What concerns me is this quote:
Anthrax can cause pneumonia, and patients are treated with antibiotics. By the time the pulmonary form of the disease causes symptoms, however, it’s widely considered too late for successful treatment. There is also a vaccine to prevent the spread of the disease, but it is available only to the military now.
Coupled with an earlier detail about inhalation anthrax incubation times ranging from two to sixty days . . . I'm not convinced that we're all in the clear. One of my students, as a matter of fact, came down with "pneumonia" this past weekend, but went to the doctor early enough to prevent real danger. So, what's scary is that once anthrax causes symptoms, you're past the point of help? Very very scary.

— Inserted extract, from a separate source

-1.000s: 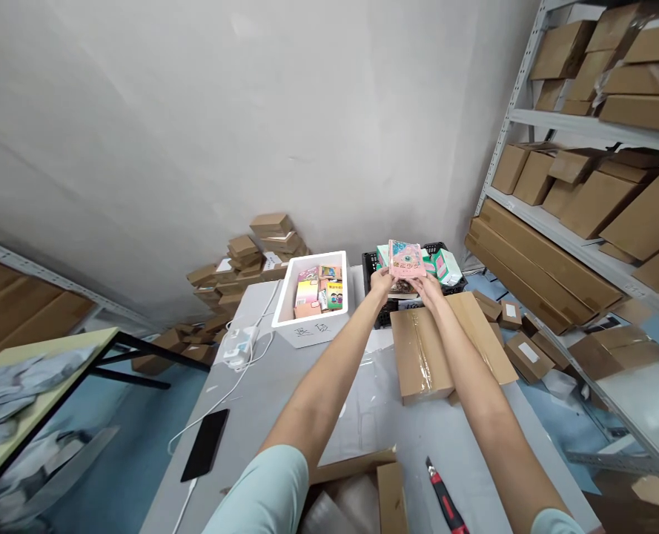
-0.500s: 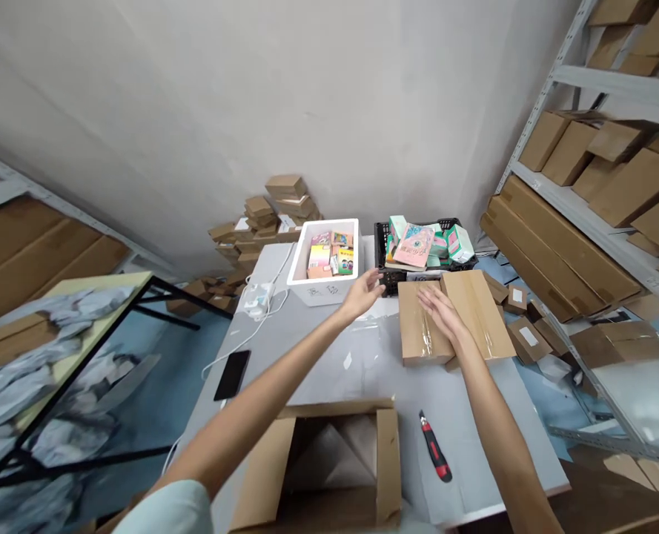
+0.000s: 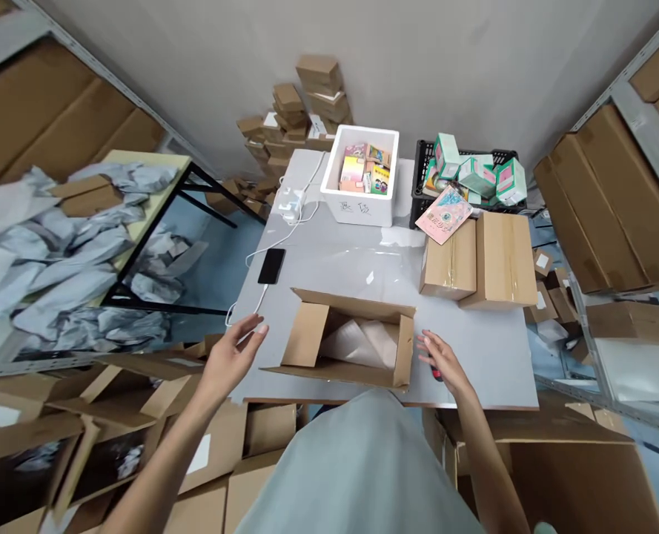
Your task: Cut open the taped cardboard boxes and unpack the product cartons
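An open cardboard box (image 3: 310, 337) stands at the table's near edge, its flaps folded out and white wrapping material (image 3: 359, 343) inside. To its left hovers my left hand (image 3: 233, 356), fingers apart and holding nothing. My right hand (image 3: 441, 362) is just past the box's right side, fingers spread, above a red and black utility knife (image 3: 436, 374) that it mostly covers. Two taped cartons (image 3: 499, 259) sit side by side at the right. A pink booklet (image 3: 445, 215) lies tilted on the nearer carton and against the black crate.
A white foam box (image 3: 359, 209) with small colourful packets stands at the back, beside a black crate (image 3: 419, 194) of green and white boxes. A phone (image 3: 272, 265) with a white cable lies at left. Open cartons (image 3: 212, 445) crowd the floor below; shelves flank both sides.
Both hands have come back from the far side of the table to either side of the open box. The pink booklet has shifted from the crate onto the carton. My view has tilted down.
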`<state>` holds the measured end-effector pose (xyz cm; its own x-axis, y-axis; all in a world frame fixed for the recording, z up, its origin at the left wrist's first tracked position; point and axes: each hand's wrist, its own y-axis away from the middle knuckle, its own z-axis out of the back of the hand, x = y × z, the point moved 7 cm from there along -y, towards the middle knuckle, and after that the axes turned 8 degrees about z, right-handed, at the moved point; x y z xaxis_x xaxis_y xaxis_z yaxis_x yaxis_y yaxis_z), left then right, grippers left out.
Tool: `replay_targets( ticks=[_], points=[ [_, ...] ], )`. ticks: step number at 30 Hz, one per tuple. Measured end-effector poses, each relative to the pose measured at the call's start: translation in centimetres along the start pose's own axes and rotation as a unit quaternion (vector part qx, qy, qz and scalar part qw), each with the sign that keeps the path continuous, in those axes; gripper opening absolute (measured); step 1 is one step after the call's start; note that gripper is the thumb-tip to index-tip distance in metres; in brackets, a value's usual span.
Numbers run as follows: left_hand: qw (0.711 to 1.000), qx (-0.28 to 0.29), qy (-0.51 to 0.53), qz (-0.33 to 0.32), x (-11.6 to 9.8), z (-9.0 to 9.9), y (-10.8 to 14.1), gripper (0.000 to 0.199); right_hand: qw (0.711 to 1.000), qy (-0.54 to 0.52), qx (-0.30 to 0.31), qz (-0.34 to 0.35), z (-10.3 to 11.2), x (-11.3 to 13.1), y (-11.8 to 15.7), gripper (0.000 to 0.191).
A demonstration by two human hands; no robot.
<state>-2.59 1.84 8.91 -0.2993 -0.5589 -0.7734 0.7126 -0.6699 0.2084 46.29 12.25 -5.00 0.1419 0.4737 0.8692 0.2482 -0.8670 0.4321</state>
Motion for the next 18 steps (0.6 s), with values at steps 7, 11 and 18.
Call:
replay_targets(
  ticks=[7, 11, 18],
  points=[
    [0.987, 0.002, 0.025, -0.156, -7.6, -3.9, 2.2, 0.060, 0.992, 0.017, -0.069, 0.101, -0.3, 6.1, -5.3, 0.056],
    [0.961, 0.093, 0.053, -0.253, -15.4, -9.7, 1.6, 0.054, 0.980, 0.011, -0.120, 0.155, -0.5, 10.4, -9.8, 0.043],
    [0.951, 0.285, 0.088, -0.081, -24.3, -26.7, -6.3, 0.040, 0.971, -0.013, -0.178, 0.159, -1.2, 13.7, -17.1, 0.031]
  ],
)
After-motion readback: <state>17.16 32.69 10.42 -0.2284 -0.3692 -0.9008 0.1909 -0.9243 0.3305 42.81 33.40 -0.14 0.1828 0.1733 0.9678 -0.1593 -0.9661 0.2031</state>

And a strange thing is that my dad left me a voicemail message two nights ago telling me he was sending me antibiotics in case of anthrax warfare. I hadn't told him I was sick, either. (Whenever I tell him I have a cold, he always makes me feel like I'm such a lousy person for getting sick all the time and not remembering what kind of medicine to take. I've recently realized I don't have to call him to tell him I'm sick. He's a doctor, see, so I've been used to consulting him first about my sicknesses.)
>> 11:09 AM
Thursday, October 04, 2001
Now I remember what it was I was thinking about writing. I realized yesterday yet again how hesitant I am in revealing anything about myself. I had a "progress" meeting with the director of graduate studies of my program. The current director happens to be the professor of one of the classes I'm taking this semester. So it's not like I was talking to a complete stranger. But even as I tried to tell her about my plans for graduate study and going to St. Louis next semester, I found myself holding back. Actually, I wouldn't even have noticed anything except she kept saying "we don't have to talk about it if you don't want to" or "you don't have to say if it troubles you too much." I guess I've just developed this really furtive speech pattern. Even as I'm trying to say something explicitly, it sounds like I'm saying it reluctantly, too. I attribute a lot of it to being closeted (about my sexuality). I need to work on just saying things outright and without hesitation. I mean, why hold back all the time?
>> 4:58 AM
Wednesday, October 03, 2001
Still sick. :(Grading papers for a writing class is so laborious. I have to pay attention to all the details of my students' writings, not just the strength of the arguments (if there are any to begin with).
There are piles of papers and books all over the place now. I haven't been filing away the stuff I generate and refer to for a few weeks now. Library books are mixed in piles with my own books mixed in with other people's books. I'll never sort them all out.
At least my mom sent me yummy mooncakes.
Joe is so cute with his digital thermometer. I've been feverish the last couple of days, so he's taken out his trusty thermometer a few times to see how badly off I am. Sometimes it's great to be with a hypochondriac. Of course, he wants me to go to the hospital and all....
So annoying that this week in my classes we've been discussing some things I'm very interested in, but I'm so dizzy and feverish I can't concentrate very well in class! The discussion we had on Wuthering Heights was the best class discussion we've had in that particular class all semester. Today in another class we talked about critical race feminism and the law -- subjects that continue to intrigue me even as they are frustrating in their seeming inability to address crucial issues...
Hmmm....
There was a reason I got on-line to post something. But of course I've completely forgotten what it was. [Buffy] is back!